Internet’s week of hell continues with WhatsApp and Twitter outages

4 Jul 2019

Image: © mg1708/Stock.adobe.com

The past week has been littered with major outages across the internet, showing the power a small number of companies have online.

Facebook and its products Instagram, WhatsApp and Messenger experienced partial but significant outages yesterday (3 July) that left users unable to send or receive files including images. The outage began around 3pm IST and lasted for almost 10 hours.

At approximately 1am IST this morning (4 July), Facebook posted to Twitter to tell users that the issue was resolved and all services “should be back at 100pc for everyone”. In explaining what could have caused such an outage to span the best part of a day, the social network said that an unspecified issue had been triggered during “routine maintenance”.

Experiences across the platforms varied, with Facebook users noticing images that failed to upload to the platform showed the text created by its algorithms to identify photos, such as “Image may contain: food”.

Data from Downdetector.com showed that, at its peak, more than 14,000 users had reported the outage on Instagram and more than 1,600 on WhatsApp. Many of these reports appeared to come from Europe as well as major urban centres across the globe.

Facebook did not respond to queries that the outage could have been related to its plans to link its three messaging platforms Instagram, WhatsApp and Messenger.

Twitter also affected

However, as users turned to Twitter as an alternative platform to vent their annoyance, many users noticed their tweets were also not working as normal. Just before 5pm IST, Twitter’s support account tweeted that it was “having some issues with DM delivery and notifications”.

Twitter’s other platforms also experienced total outages. Tweetdeck – the social media dashboard owned by Twitter – went down for many users, who reported not being able to access it.

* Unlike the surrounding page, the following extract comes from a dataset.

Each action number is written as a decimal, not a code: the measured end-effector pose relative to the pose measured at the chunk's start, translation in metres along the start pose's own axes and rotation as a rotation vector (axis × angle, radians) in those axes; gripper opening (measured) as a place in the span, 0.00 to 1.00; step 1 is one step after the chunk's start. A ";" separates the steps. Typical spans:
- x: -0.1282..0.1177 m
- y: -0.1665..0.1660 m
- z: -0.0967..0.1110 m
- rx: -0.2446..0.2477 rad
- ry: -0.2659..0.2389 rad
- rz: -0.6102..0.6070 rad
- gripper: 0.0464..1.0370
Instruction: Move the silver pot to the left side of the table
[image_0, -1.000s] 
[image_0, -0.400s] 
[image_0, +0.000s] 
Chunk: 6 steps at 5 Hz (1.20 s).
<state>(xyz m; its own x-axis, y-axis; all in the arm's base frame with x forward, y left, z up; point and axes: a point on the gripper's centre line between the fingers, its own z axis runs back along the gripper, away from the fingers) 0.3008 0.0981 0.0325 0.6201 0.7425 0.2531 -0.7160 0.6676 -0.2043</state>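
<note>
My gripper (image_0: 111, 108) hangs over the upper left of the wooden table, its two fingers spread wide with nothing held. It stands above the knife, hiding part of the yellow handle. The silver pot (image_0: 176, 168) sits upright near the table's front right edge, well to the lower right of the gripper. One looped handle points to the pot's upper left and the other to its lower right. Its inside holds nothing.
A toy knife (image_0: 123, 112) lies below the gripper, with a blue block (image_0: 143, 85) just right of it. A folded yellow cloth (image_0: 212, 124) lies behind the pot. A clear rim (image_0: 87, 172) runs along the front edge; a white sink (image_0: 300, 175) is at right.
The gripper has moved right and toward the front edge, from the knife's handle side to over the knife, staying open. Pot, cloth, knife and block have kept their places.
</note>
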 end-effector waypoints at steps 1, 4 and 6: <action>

The social media platform’s last message to users was to say that the outage was “almost at 100pc resolved” but warned of “some residual effects for a small group of people”.

It comes towards the end of a week to forget for many working behind the scenes to keep the internet afloat. Just a day before, users across the world came across many websites displaying the error message ‘502 Bad Gateway’.

It was later revealed that Cloudflare, a content delivery and DDoS protection provider, said an error on its part was behind the massive outage. In a blogpost, Cloudflare CTO John Graham-Cumming was able to reveal that the CPU spike was the result of “bad software deploy that was rolled back”. He stressed that this was not the result of a well-crafted DDoS attack.